Alfie Ashcroft has the same interests as big brothers, Hamish and Dougal, and identical twin, Rory. Like any little boy, cars, toy swords and rough’n’ tumble makes his eyes light up.
Alfie and Rory (now age ten) were born by emergency caesarean section 10 weeks prematurely.
“I was in a lot of pain in the final days of my pregnancy, which I put down to the fact that I was carrying twins,” explained mum, Emma.
It transpired ‘twin to twin transfusion syndrome’ had occurred during Emma’s pregnancy – a condition affecting identical twin foetuses, caused by abnormal connecting blood vessels in the placenta and resulting in an imbalanced flow of blood from one twin to another.
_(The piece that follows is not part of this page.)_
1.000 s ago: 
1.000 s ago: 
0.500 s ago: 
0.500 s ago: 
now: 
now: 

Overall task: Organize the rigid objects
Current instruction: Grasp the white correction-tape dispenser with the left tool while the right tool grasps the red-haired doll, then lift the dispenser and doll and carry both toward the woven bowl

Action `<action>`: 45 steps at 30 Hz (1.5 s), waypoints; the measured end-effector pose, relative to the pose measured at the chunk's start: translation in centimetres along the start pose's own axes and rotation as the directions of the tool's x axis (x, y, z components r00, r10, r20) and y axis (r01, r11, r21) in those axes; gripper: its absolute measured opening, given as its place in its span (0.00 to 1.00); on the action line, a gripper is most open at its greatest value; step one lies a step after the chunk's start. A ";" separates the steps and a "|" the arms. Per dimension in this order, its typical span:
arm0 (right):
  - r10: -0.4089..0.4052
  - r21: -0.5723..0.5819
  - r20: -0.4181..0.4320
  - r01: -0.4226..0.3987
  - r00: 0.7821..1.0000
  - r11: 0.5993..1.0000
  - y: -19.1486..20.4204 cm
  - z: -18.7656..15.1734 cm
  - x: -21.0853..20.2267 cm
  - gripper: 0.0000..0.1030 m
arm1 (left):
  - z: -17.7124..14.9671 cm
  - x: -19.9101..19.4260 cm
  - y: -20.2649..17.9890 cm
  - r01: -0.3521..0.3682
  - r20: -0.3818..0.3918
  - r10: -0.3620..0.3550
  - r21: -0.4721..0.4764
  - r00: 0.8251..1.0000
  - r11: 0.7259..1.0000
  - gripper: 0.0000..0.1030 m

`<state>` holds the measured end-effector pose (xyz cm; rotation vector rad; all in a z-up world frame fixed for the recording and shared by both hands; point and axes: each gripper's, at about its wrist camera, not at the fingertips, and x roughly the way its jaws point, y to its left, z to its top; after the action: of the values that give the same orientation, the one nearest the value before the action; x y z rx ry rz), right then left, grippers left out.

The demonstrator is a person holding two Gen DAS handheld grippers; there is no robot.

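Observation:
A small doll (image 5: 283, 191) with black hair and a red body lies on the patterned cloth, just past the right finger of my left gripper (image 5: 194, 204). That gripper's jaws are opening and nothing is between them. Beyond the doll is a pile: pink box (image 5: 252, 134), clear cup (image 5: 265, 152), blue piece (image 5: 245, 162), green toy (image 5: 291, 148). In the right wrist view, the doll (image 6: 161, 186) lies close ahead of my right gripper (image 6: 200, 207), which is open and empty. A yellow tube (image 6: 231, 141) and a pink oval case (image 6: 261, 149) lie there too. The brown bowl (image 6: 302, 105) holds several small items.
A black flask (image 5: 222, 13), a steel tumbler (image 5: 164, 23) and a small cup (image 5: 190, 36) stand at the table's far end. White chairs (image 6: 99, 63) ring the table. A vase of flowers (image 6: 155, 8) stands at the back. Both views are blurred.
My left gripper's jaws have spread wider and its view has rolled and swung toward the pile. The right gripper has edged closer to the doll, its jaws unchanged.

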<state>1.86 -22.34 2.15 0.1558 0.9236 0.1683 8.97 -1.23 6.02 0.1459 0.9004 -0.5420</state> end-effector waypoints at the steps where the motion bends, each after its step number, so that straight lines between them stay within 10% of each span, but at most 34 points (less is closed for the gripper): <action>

Within hours of the boys’ birth, Emma and partner Dave were informed that Alfie had suffered a brain haemorrhage.
“I could hold them for five to 10 minutes each day, then have to return them to the incubator,” remembers Emma. “While I desperately wanted to be there to bond and feed them, I felt terribly torn between them and my big boys at home. It was an incredibly tough beginning for all of us.”
After 10 days ‘full time’ in hospital with her new-borns, Emma started splitting her time between Ninewells Hospital in Dundee and home, in 24 hour chunks. At home life continued, being mum to Dougal (2) and four-year-old Hamish, who had just started school.
After the caesarean, Emma was not able to drive so the 90 minute trips to the hospital were made by many friends and family. The boys grew in weight and strength, and were able to go home after seven weeks.
However, at the age of seven months, a physiotherapist friend of Emma’s established during play that the muscles in Alfie’s legs were stiffer than those of twin, Rory.
“When I saw the paediatrician, it became clear he was lagging behind Rory, and wasn’t reaching the same milestones,” said Emma. “I knew cerebral palsy was a possibility, but had convinced myself that wouldn’t be the case.”
Alfie first attended the Cerebral Palsy Scotland centre in March 2009 for a two-week block of intensive therapy, where parents, grandparents, community physiotherapists and educational support staff joined in.
Alfie began sitting up unaided for a little while, and demonstrated a determination and strength in his legs his family hadn’t seen before.
“The whole experience at the therapy centre taught us that we’re not alone in this. The staff were so professional, pleasant and un-fazed by it all. Physically and emotionally, for Alfie and all of us, it was a fantastic experience. It really was a turning point for us – of acceptance of Alfie’s cerebral palsy and that, although life will be very different for him, it does not mean it will be bad.”